[Records from a data source]
══════

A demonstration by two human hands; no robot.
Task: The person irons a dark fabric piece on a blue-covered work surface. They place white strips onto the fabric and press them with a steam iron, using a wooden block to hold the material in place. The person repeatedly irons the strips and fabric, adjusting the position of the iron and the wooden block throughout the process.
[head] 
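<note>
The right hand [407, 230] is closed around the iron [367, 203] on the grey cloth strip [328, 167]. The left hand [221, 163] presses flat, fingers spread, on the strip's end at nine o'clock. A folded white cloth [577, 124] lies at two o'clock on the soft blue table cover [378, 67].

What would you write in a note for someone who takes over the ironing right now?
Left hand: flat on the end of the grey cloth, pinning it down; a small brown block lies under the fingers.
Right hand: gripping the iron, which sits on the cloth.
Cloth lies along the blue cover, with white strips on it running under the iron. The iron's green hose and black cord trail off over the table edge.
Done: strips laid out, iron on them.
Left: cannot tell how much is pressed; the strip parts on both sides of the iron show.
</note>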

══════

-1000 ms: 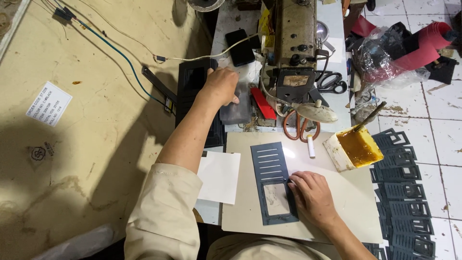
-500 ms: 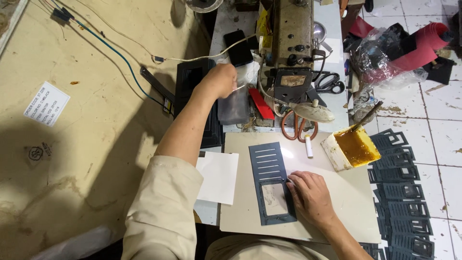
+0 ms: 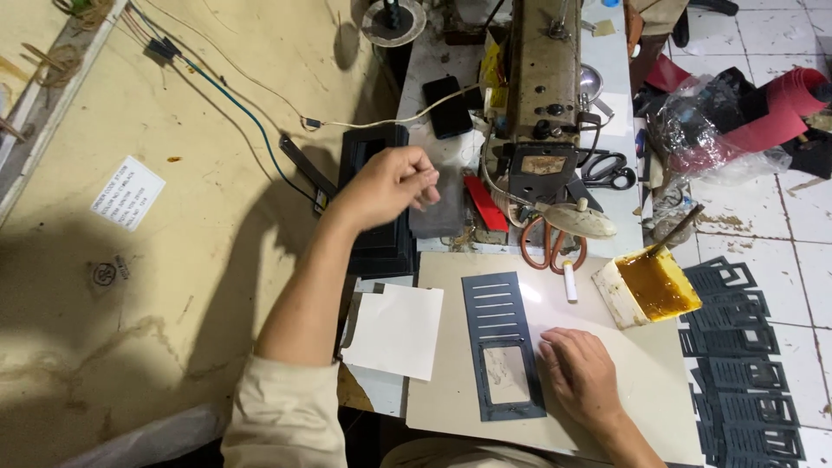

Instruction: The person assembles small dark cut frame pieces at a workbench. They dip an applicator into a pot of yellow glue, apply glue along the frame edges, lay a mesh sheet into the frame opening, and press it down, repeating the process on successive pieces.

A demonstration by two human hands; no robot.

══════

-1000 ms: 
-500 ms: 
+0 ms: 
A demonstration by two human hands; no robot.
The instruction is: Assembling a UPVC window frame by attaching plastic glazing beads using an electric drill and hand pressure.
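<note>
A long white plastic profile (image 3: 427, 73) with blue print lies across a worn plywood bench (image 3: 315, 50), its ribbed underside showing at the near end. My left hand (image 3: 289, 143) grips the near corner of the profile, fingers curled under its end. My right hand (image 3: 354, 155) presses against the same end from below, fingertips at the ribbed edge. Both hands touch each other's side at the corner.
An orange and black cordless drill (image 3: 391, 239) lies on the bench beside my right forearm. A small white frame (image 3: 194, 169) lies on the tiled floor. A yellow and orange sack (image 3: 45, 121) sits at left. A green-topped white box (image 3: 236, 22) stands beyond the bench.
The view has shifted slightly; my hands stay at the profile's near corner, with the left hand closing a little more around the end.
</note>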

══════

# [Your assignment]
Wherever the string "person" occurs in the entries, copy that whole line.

# [Response to the task]
Task: The person irons a dark fabric piece on a blue-covered work surface. They place white strips onto the fabric and press them with a steam iron, using a wooden block to hold the material in place. The person repeatedly irons the strips and fabric, adjusting the position of the iron and the wooden block throughout the process.
Instruction: The person assembles small dark cut frame pieces at a workbench. They dip an applicator into a pot of yellow glue, apply glue along the frame edges, lay a mesh sheet into the frame opening, and press it down, repeating the process on successive pieces.

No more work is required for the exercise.